Orange County prosecutors Friday released a report concluding that the death of a 37-year-old man with schizophrenia in Orange County Jail was caused by a fentanyl overdose and his jailers were not criminally culpable in the death.
The May 23, 2019, death of Anthony Aceves has drawn criticism and protests from Orange County activists. The letter to Sheriff Don Barnes was dated April 10, but was released at the end of the business day on Friday.
Aceves’ mother, Diana Alvarez, filed a federal lawsuit against the county on Halloween. The lawsuit alleges wrongful death and negligence.
Aceves, who was in custody at the Theo Lacy Jail, “had a documented medical history of severe mental health issues,” according to the lawsuit.
During the inmate’s six weeks in the jail, he “exhibited obvious signs and symptoms of severe mental health issues,” the lawsuit alleged.
The family alleged the county jail staff “remained deliberately indifferent” to Aceves’ “basic life needs.”
Aceves was arrested on a probation violation on April 22, 2019.
During his booking it was documented he was diagnosed as schizoaffective and was prescribed three medications, but “admitted being non-compliant with treatment since he was last released from custody on Feb. 20, 2019,” according to a letter from Deputy District Attorney Robbie Goodkin, who prepared the report to Barnes.
Aceves “admitted daily use of methamphetamine and tetrahydrocannabino (THC) while out of custody,” Goodkin wrote.
The inmate also told booking staff that he tried to kill himself eight times, Goodkin said.
“The last time was by overdose a couple of weeks prior to his arrest,” Goodkin said. “He had previously attempted suicide by jumping off a pier and by eating heroin.”
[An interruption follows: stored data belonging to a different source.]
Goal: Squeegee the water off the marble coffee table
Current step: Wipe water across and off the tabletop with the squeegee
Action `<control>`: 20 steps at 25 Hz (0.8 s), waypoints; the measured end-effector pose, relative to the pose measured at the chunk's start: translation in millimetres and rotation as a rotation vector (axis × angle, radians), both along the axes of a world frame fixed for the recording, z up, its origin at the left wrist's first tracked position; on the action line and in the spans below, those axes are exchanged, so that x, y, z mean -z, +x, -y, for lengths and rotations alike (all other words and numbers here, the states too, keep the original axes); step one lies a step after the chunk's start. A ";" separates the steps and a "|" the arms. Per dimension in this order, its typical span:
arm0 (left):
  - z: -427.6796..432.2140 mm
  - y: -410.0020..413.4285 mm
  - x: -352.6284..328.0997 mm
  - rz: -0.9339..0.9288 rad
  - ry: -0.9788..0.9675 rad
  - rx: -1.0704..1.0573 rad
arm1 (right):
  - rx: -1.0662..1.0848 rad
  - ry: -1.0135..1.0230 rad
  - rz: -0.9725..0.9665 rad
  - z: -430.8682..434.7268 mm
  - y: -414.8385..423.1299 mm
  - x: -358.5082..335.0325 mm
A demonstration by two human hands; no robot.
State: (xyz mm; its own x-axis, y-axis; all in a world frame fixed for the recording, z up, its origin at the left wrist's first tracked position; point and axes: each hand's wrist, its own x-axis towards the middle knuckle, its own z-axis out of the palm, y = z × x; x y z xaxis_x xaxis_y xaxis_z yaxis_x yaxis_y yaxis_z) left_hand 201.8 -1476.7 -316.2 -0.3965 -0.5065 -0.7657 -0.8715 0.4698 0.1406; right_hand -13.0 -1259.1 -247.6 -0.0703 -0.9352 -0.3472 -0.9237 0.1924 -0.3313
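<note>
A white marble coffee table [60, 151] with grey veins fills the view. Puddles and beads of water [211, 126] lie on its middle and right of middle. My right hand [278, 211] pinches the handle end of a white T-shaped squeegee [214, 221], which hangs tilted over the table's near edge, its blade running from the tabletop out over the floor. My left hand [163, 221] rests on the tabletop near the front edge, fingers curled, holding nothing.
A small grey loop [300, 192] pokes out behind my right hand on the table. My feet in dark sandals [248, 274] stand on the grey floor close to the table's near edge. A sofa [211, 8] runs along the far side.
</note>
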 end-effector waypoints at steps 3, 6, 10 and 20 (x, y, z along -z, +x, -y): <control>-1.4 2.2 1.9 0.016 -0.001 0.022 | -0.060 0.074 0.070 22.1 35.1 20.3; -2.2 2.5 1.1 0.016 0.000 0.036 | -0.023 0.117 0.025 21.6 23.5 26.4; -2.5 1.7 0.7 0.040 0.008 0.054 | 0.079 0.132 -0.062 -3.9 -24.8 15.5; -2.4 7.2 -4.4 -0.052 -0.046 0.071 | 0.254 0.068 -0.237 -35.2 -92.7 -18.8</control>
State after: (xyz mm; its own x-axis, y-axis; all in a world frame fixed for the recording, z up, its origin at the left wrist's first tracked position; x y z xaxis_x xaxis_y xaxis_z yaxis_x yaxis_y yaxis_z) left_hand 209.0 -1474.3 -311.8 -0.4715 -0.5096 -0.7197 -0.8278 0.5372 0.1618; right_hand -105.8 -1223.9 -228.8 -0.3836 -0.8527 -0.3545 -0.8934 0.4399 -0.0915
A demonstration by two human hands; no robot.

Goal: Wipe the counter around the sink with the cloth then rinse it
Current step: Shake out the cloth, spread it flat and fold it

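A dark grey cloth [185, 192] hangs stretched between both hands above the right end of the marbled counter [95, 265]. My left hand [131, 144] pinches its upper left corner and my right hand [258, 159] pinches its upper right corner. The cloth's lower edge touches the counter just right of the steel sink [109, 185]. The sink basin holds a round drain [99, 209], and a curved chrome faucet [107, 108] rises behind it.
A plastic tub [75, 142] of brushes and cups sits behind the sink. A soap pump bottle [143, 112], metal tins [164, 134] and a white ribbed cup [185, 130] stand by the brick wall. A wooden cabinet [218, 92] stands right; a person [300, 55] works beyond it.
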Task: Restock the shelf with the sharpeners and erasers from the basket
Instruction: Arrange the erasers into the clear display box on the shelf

Aceves also said he had plans to slash his wrists, the prosecutor wrote.
Aceves was placed in protective custody, but then was released into “regular housing” two days later, Goodkin wrote.
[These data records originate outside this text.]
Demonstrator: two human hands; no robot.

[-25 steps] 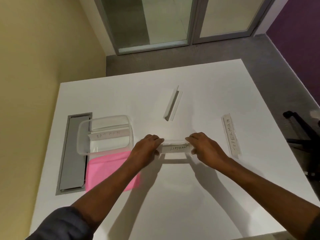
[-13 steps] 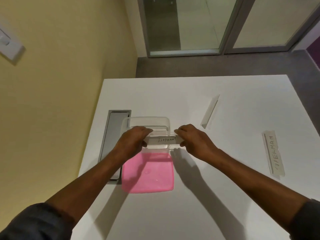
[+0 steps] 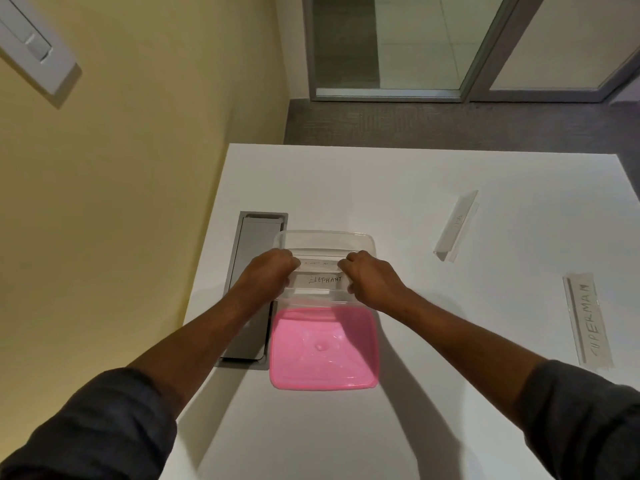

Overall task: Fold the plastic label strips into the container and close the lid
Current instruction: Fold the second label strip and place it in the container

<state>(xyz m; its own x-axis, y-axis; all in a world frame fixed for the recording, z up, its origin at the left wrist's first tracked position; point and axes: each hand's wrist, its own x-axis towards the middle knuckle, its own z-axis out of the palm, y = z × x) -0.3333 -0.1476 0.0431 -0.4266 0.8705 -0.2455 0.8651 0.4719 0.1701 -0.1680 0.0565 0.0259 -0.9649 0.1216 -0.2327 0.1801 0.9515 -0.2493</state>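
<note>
A clear plastic container (image 3: 325,237) stands on the white table, its lid off. Inside it, the strip marked ELEPHANT (image 3: 323,280) is held at its ends by my left hand (image 3: 268,271) and my right hand (image 3: 370,278). Behind it in the container lies another strip (image 3: 317,263), its writing mostly hidden. The pink lid (image 3: 323,348) rests flat just in front of the container. A folded strip (image 3: 455,225) sits to the right, farther back. The strip marked SUPERMAN (image 3: 587,320) lies flat at the far right.
A grey cable hatch (image 3: 251,271) is set into the table (image 3: 415,393) left of the container, close to the yellow wall (image 3: 138,168). Grey floor and glass doors lie beyond the table's far edge.
Both hands carried the ELEPHANT strip left from the table's middle and lowered it into the container. The view swung left with them.
</note>
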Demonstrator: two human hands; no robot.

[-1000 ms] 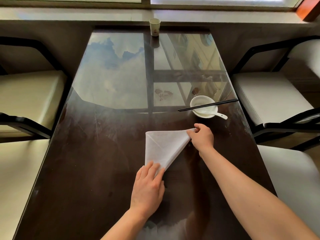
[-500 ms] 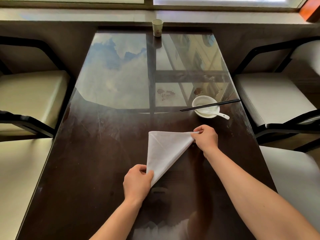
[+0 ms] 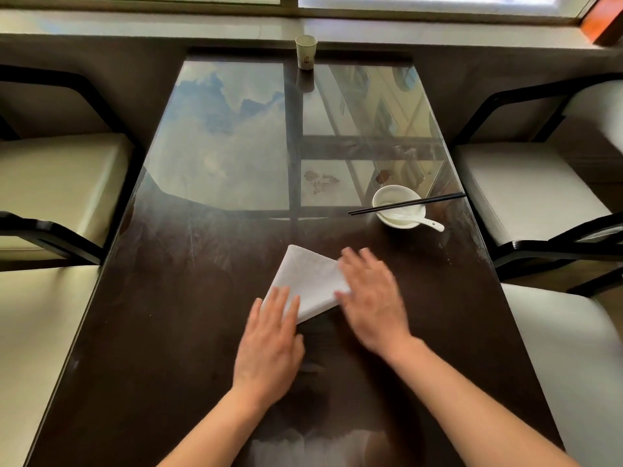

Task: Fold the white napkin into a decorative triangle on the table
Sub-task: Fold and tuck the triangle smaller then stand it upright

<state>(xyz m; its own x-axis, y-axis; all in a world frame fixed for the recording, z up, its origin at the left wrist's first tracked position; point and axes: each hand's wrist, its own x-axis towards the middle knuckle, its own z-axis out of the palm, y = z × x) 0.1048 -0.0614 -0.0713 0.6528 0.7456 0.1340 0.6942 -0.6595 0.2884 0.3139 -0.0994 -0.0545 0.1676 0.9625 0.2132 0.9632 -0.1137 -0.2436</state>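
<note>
The white napkin (image 3: 308,281) lies flat on the dark glossy table (image 3: 168,315), folded into a small narrow triangle with its point toward the far left. My left hand (image 3: 271,338) rests palm down on the napkin's near corner, fingers spread. My right hand (image 3: 372,298), blurred by motion, lies flat with fingers apart over the napkin's right side and hides that edge.
A white bowl (image 3: 397,207) with a white spoon (image 3: 431,224) and black chopsticks (image 3: 404,203) across it stands at the right. A paper cup (image 3: 305,52) is at the far edge. Cream-cushioned chairs (image 3: 529,190) flank both sides.
The right hand let go of the napkin's right corner after bringing it over to the left, so the triangle is smaller. Both hands now press flat on it.
</note>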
Aceves signed a “release of liability” letter when he refused to take his medication on May 18, 2019, Goodkin wrote.
However, Aceves appeared to take his medication on May 22, 2019. Later, another inmate “appeared to pass something under” the cell door where Aceves was housed with another inmate, Goodkin wrote.
Aceves’ cell mate said he “rarely slept” and would “talk to himself and laugh out loud all night,” Goodkin wrote. Hiowever, on the night of May 22, 2019, he “went to sleep and snored loudly,” his cell mate said, according to Goodkin.
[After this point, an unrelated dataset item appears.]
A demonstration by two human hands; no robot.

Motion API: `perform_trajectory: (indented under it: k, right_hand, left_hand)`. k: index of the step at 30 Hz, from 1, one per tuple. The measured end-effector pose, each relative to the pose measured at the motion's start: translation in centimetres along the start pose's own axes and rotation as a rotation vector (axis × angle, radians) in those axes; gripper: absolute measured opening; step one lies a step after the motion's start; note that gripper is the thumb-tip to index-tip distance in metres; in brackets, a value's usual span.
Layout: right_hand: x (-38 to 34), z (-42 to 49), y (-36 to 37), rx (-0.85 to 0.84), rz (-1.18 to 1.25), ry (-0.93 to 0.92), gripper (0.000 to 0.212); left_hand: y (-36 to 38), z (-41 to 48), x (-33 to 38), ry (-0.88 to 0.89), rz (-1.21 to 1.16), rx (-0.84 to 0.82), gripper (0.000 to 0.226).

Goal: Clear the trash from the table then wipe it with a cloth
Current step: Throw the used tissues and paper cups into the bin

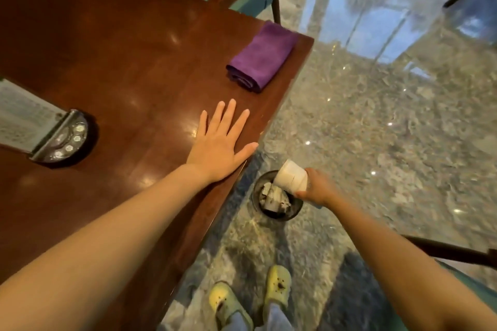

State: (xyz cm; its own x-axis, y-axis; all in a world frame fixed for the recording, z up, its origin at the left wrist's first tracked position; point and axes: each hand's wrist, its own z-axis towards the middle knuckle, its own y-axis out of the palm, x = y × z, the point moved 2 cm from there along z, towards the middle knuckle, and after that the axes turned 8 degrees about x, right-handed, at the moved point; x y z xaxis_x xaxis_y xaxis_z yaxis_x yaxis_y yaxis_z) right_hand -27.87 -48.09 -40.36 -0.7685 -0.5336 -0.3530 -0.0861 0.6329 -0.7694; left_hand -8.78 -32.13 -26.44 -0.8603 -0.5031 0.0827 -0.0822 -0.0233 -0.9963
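the left hand (219, 142) lies flat on the glossy dark-brown wooden table (107, 48), a little below the centre of the frame. its palm is down, the fingers are straight and spread, it grasps nothing, and the thumb reaches the table's right edge. the left forearm stretches in from the lower left corner.

the right hand (318, 188) is lower and to the right, beyond the table edge and above the grey marble floor (376, 129). its fingers are curled around a white paper cup (291, 176), which it holds tilted with the mouth down toward the left. the cup is over a round dark waste bin (256, 192) that stands on the floor just beside the table, with crumpled white paper trash (274, 196) inside.

a folded purple cloth (262, 58) rests on the table near its upper right corner, apart from both hands.

at the left edge there is a sign holder with a black half-round base (64, 140). its sheet has printed lines, but they are too blurred to read. no label can be seen on the cup.
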Motion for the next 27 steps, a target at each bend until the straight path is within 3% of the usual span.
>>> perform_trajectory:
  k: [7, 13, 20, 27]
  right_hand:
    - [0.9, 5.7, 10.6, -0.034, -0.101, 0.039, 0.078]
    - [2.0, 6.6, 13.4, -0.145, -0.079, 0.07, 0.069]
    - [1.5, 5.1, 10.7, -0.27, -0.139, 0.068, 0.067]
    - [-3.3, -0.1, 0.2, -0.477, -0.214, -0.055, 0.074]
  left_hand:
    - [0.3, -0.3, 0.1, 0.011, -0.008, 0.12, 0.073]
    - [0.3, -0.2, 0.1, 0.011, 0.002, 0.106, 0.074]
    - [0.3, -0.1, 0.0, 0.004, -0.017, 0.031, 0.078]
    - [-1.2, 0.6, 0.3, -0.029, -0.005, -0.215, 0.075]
During an inmate count just before 5 a.m., May 23, 2019, deputies found Aceves unresponsive, Goodkin said. Four inmates said the objects passed under the doors of various other inmates the night before were “cookies,” Goodkin said.
Another inmate said he did not know “if Aceves overdosed or committed suicide,” Goodkin wrote.
A pathologist concluded Aceves died of acute fentanyl intoxication and that it was an accident, Goodkin wrote.
Attorney Humberto Guizar, who represents Aceves’ mother in the lawsuit, said sheriff’s deputies knew of Aceves’ mental health and “acted with deliberate indifference to a known medical condition.”
Guizar said sheriff’s deputies “in an indirect way caused his death.”
The deputies had a duty “to keep him safe,” but released him from protective custody into general population, Guizar said.
Guizar also criticized prosecutors for listing Aceves’ criminal history in the report.
“What is the necessity of that?” Guizar asked. “To put that in there is meant to dehumanize him, to make it appear he got what he deserved. Putting that in there, I think, is deliberate.
“It’s unconscionable, and, unfortunately, shows the flippant attitude the District Attorney’s Office has to condone the bad conduct in the Orange County system.”
A message left with the District Attorney’s Office was not immediately returned.
A sheriff’s spokeswoman declined comment.